"Pada waktu itu, kamu masih kecil sekali. Abah dan ibumu bukan tidak mau memberikan tanah rumah itu untuk negara. Tapi Abah dan ibu berniat untuk membantu sesama. Bayangkan saja, rumah-rumah tetangga kita akan di gusur, tapi dengan uang ganti rugi yang tak sepadan. Kemana mereka akan pergi dan tinggal? Sedangkan harga tanah dan rumah memiliki harga 5 kali lipat dari uang ganti rugi yang akan diberikan oleh negara"
"Terus?"
"Jadi, Abah dan ibu itu berniat membantu mereka semua. Seandainya ayah dan ibu memberikan tanah itu dengan cuma-cuma, sudah pasti rumah-rumah di sebelah rumah kita, rumah tetangga-tetangga kita bakal digusur tanpa adanya ganti rugi. Kasian mereka kan! Seru Abah.
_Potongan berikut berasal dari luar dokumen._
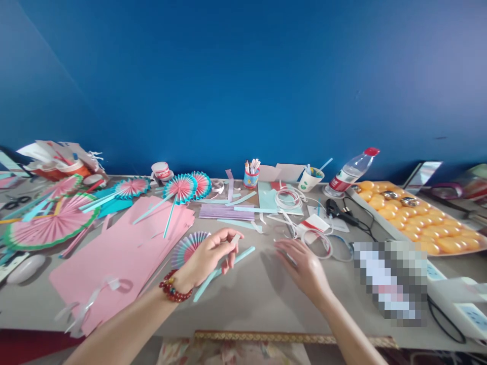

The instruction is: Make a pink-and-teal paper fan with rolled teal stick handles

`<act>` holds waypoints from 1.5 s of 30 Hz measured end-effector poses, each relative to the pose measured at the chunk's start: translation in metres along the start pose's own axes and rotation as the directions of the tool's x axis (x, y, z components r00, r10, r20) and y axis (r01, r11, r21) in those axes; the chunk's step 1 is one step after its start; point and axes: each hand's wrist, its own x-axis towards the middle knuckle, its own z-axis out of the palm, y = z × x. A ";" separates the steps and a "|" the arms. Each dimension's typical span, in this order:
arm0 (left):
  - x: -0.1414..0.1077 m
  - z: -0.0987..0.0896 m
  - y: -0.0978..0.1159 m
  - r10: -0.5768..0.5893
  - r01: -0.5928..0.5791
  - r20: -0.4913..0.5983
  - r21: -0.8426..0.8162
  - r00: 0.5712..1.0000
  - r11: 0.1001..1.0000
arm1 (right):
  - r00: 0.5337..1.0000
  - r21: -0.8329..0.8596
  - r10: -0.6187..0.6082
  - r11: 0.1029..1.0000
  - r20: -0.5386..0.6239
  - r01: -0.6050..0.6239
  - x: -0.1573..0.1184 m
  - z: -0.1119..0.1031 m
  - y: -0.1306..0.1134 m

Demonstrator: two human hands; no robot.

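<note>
My left hand (216, 253), with a red bead bracelet on its wrist, pinches a small whitish piece (236, 239) between thumb and forefinger. Its exact kind is hard to make out. Below that hand a light-blue paper strip (244, 255) lies slantwise on the table. Partly behind the hand is a pleated pink, blue and lilac paper fan (190, 249). To the right, my right hand (304, 266) hovers low over the table, its fingers stretched leftward and a ring on one of them. Nothing shows in it; its thumb is hidden.
Pink paper sheets (110, 253) and finished fans (180, 189) spread over the left. Behind the hands lie lilac strips (227, 212) and a pen cup (251, 177). Rightward are coiled white cords (288, 197), a glue gun (340, 213), a bottle (348, 175), an orange-ball tray (418, 218) and a power strip (462, 309).
</note>
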 end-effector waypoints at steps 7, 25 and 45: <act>0.006 -0.002 -0.016 -0.044 0.046 -0.024 0.108 0.999 0.993 | 0.933 0.018 -0.043 0.999 0.357 0.039 0.041 0.035 -0.029; 0.017 -0.005 -0.036 -0.115 0.116 0.083 -0.010 0.990 0.993 | 0.922 -0.017 -0.386 0.922 -0.038 0.386 0.045 0.019 -0.033; 0.012 0.004 -0.042 -0.155 0.166 0.150 -0.062 0.976 0.984 | 0.887 0.858 0.258 0.256 0.383 -0.445 0.042 0.042 -0.043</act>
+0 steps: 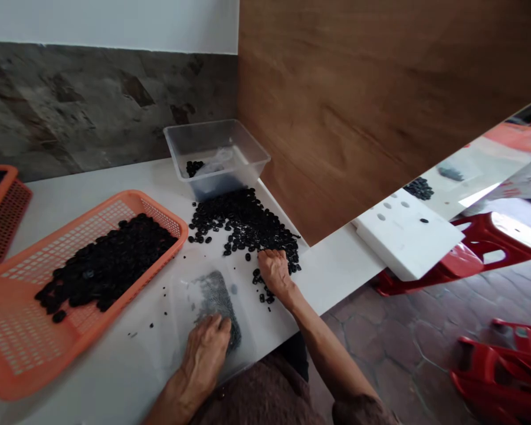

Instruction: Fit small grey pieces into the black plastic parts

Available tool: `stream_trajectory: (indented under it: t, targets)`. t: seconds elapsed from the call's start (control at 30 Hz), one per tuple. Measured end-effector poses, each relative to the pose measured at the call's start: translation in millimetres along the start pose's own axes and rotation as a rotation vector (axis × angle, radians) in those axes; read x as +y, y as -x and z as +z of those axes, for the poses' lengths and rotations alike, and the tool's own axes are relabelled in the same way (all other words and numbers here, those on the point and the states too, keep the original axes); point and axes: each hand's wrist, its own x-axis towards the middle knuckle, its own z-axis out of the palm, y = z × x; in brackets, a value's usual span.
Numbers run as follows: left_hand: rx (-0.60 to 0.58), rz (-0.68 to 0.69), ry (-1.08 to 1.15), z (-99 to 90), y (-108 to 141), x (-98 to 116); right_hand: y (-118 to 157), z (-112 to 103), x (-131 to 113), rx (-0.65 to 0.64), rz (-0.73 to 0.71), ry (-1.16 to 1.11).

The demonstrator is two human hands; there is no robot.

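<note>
My left hand [207, 345] is at the near side of a shallow clear plastic tray [245, 330], its fingers curled together over a layer of tiny grey pieces [219, 298]. Whatever those fingers pinch is hidden. At the near edge of a loose heap of small black oval pieces [243, 218], my right hand [275, 273] has its fingers bent down and closed, touching the pieces. I cannot make out what lies under its fingertips. A few black ovals [265, 295] lie just left of the right wrist.
An orange basket [128, 295] of black pieces stands left, with another basket [9, 218] beyond. Behind the heap is a clear bin [216, 177]. A wooden panel [358, 106] rises at right, past it a white foam box [411, 236] and red stools [500, 366].
</note>
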Motion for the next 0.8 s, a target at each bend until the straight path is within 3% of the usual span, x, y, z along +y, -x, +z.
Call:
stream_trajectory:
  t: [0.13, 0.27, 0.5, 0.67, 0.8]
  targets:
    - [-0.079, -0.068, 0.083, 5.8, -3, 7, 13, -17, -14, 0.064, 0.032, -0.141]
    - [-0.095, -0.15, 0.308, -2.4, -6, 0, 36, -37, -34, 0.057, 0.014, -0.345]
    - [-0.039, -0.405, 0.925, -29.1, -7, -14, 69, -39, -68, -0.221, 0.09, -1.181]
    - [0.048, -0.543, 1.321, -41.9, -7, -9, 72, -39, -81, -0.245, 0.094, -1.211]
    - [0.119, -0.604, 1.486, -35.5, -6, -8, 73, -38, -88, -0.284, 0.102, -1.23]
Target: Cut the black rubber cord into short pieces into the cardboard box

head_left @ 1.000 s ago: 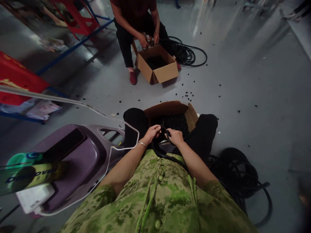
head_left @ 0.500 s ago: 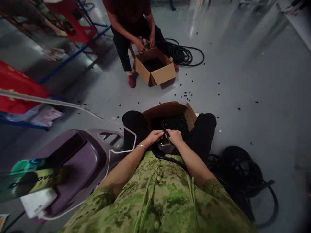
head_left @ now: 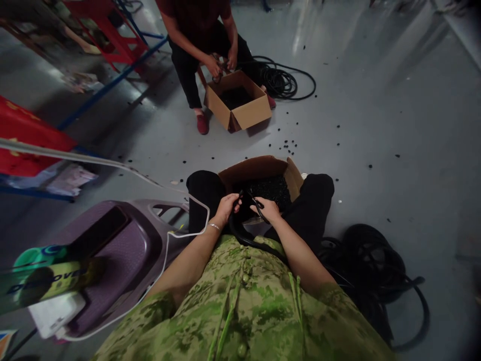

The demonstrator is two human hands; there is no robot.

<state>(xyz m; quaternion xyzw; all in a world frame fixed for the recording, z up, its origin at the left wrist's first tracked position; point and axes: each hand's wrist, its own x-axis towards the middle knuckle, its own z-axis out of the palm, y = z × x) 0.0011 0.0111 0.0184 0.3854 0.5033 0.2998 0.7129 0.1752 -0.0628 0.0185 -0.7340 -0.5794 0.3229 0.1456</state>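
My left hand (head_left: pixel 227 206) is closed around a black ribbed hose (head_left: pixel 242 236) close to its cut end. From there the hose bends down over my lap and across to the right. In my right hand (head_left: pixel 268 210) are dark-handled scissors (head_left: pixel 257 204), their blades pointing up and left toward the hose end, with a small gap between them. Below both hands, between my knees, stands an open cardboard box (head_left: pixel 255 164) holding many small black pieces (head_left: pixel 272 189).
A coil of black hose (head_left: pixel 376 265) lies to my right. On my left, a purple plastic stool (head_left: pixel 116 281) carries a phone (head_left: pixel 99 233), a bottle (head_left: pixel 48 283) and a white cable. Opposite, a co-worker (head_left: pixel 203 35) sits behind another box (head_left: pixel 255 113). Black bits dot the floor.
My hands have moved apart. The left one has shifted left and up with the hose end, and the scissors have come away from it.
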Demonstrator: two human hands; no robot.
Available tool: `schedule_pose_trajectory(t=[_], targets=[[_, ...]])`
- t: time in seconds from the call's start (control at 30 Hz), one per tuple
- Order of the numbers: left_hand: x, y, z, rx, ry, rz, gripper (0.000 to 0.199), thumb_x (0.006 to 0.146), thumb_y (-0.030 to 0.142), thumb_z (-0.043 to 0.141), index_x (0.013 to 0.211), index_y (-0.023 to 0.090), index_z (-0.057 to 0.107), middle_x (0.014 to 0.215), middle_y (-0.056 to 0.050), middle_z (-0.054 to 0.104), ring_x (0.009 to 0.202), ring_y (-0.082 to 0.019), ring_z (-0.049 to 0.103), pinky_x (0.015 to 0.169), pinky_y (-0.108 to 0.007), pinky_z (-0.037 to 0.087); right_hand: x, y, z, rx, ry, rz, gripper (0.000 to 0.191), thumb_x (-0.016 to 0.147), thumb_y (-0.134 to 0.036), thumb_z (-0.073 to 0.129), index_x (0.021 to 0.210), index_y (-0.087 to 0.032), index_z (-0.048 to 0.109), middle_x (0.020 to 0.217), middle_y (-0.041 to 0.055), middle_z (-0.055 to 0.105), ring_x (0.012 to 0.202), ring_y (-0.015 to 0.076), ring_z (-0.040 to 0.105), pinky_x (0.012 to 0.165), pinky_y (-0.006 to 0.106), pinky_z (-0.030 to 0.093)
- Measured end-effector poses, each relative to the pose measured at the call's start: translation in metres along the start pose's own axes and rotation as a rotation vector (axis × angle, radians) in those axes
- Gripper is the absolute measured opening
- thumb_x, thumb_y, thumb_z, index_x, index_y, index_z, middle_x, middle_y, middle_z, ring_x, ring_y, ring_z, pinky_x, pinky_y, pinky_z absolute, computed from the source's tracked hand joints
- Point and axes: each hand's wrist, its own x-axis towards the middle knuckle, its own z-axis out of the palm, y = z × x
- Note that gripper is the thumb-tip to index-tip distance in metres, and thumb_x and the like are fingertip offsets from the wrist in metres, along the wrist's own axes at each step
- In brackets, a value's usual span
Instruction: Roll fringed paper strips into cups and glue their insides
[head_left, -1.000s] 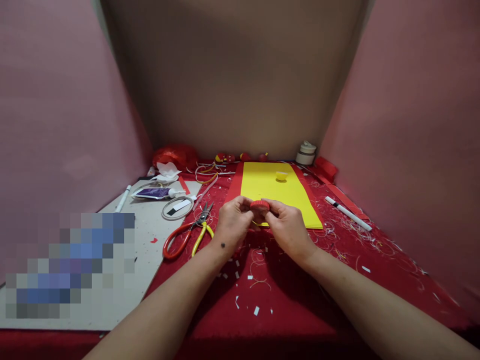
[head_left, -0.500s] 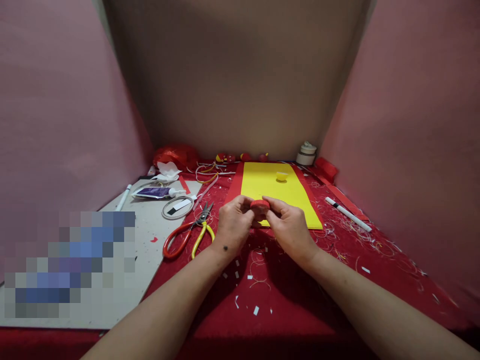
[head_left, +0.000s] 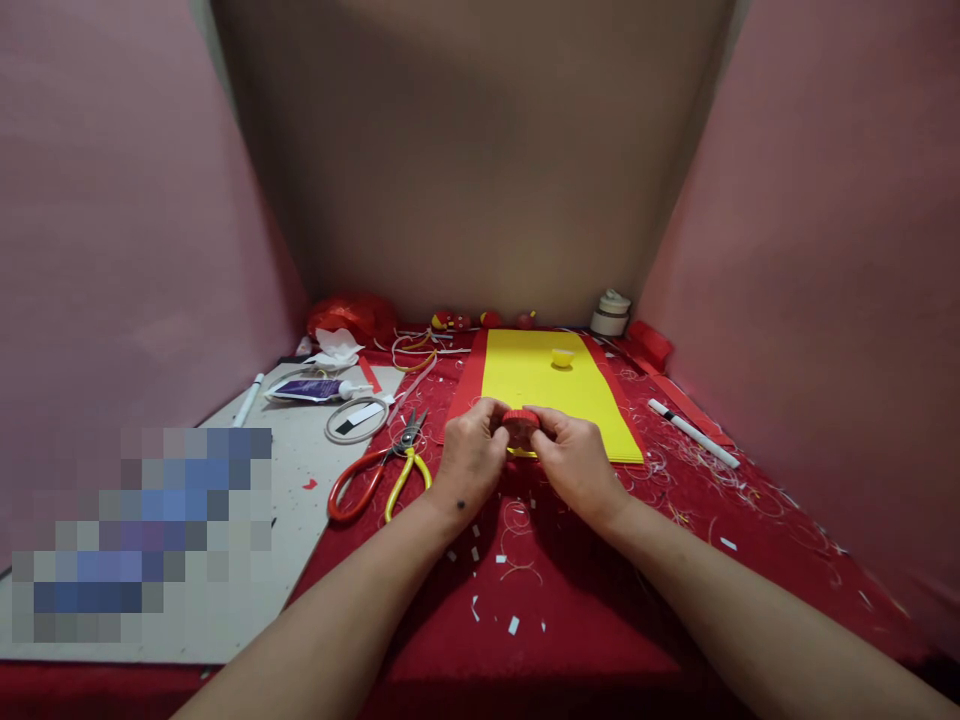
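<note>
Over the near edge of the yellow sheet (head_left: 517, 370), our two forearms come in from either side and draw our hands close together, knuckles up. Our left hand (head_left: 472, 455) pinches one side of one ridged red disc (head_left: 520, 428) between thumb and fingers; our right hand (head_left: 576, 458) pinches the other side the same way. Left of the sheet we have one pair of scissors (head_left: 408, 446), blades slightly apart, with one red handle and one yellow. Right of the sheet lies one white pen (head_left: 694, 434). Farther left of it, on the grey board (head_left: 225, 620), we see one purple-and-white tube (head_left: 304, 391). Toward the sheet's far end stands one yellow cup (head_left: 562, 357). Beyond the sheet sit four small red pieces (head_left: 490, 319), with one red bag (head_left: 352, 318) to their left and one lidded jar (head_left: 610, 316) to their right.
</note>
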Motion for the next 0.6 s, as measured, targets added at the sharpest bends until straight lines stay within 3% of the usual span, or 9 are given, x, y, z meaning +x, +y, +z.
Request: schedule_pose_trajectory(t=[0.17,0.33,0.5,0.6], targets=[[-0.0003,0.0011,0.0008,-0.175,-0.048,-0.076,0.007,0.068,0.015,0.056,0.075,0.016,0.057,0.066,-0.001,0.065,0.055,-0.014,0.062,0.054,-0.027,0.053,0.0007,0.005,0.0022,0.093,0.009,-0.001,0.025,0.078,-0.016,0.049,0.093,-0.019,0.069,0.088,0.0026,0.072,0.079,0.0173,0.065,0.073,0.029,0.049],[-0.0006,-0.002,-0.0003,0.096,0.029,0.062,0.015,0.069,0.01,0.055,0.08,0.018,0.06,0.075,-0.002,0.068,0.067,-0.014,0.064,0.062,-0.025,0.051,-0.0001,0.0066,0.0042,0.048,0.035,0.051,0.026,0.075,-0.014,0.049,0.09,-0.019,0.07,0.086,0.0031,0.072,0.077,0.0182,0.065,0.073,0.03,0.049],[-0.0012,-0.0037,0.0001,0.048,0.01,0.044,0.007,0.072,0.014,0.055,0.077,0.017,0.059,0.071,-0.002,0.068,0.064,-0.014,0.063,0.06,-0.025,0.05,-0.0003,0.0046,0.0025,0.137,0.0,0.065,0.024,0.077,-0.019,0.049,0.087,-0.018,0.07,0.084,0.0031,0.072,0.077,0.0187,0.065,0.071,0.029,0.05],[-0.0017,-0.0009,0.0006,0.226,0.02,0.115,0.018,0.07,0.006,0.052,0.081,0.018,0.059,0.075,-0.003,0.068,0.069,-0.015,0.063,0.066,-0.026,0.048,-0.0002,0.0053,0.0017,0.065,0.019,0.049,0.025,0.076,-0.016,0.049,0.089,-0.018,0.07,0.085,0.0038,0.072,0.077,0.0193,0.065,0.074,0.031,0.049]])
"Tapi kan, ibu yang jadi korban."
"Ibumu itu pejuang loh cantik. Pengorbanan ibumu itu, bukan semata-mata untuk rumah kita dulu. Bukan karena hanya memperjuangkan apa yang menjadi hak milik. Tapi ibumu juga memikirkan orang-orang di sekitarnya."
"Ibumu meninggal, dengan penuh kebanggaan. Karena sejak saat itu, proyek pelebaran jalan dihentikan, ya meskipun sementara."
"Tapi kenapa sekarang malah diberikan secara cuma-cuma?"
"Abah menyerah untuk meminta keadilan pada negeri ini. Karena negeri ini hanya adil bagi mereka yang berdasi, memiliki kolega dengan jabatan tinggi dan para petinggi negeri."
"Iya. Tapi harusnya Abah meminta ganti rugi?"
"Ibumu pernah berpesan. Kalau Abah ingin menyerah, serahkan saja tanah ini pada negara. Dengan diniati sedekah, insyaallah tanah yang diberikan pada negara akan dibalas pahala oleh Tuhan yang maha kuasa."
"Bagaimana dengan tetangga-tetangga kita Abah. Rumah mereka akhirnya juga di gusur. Apa Abah tidak mau berjuang untuk mereka?"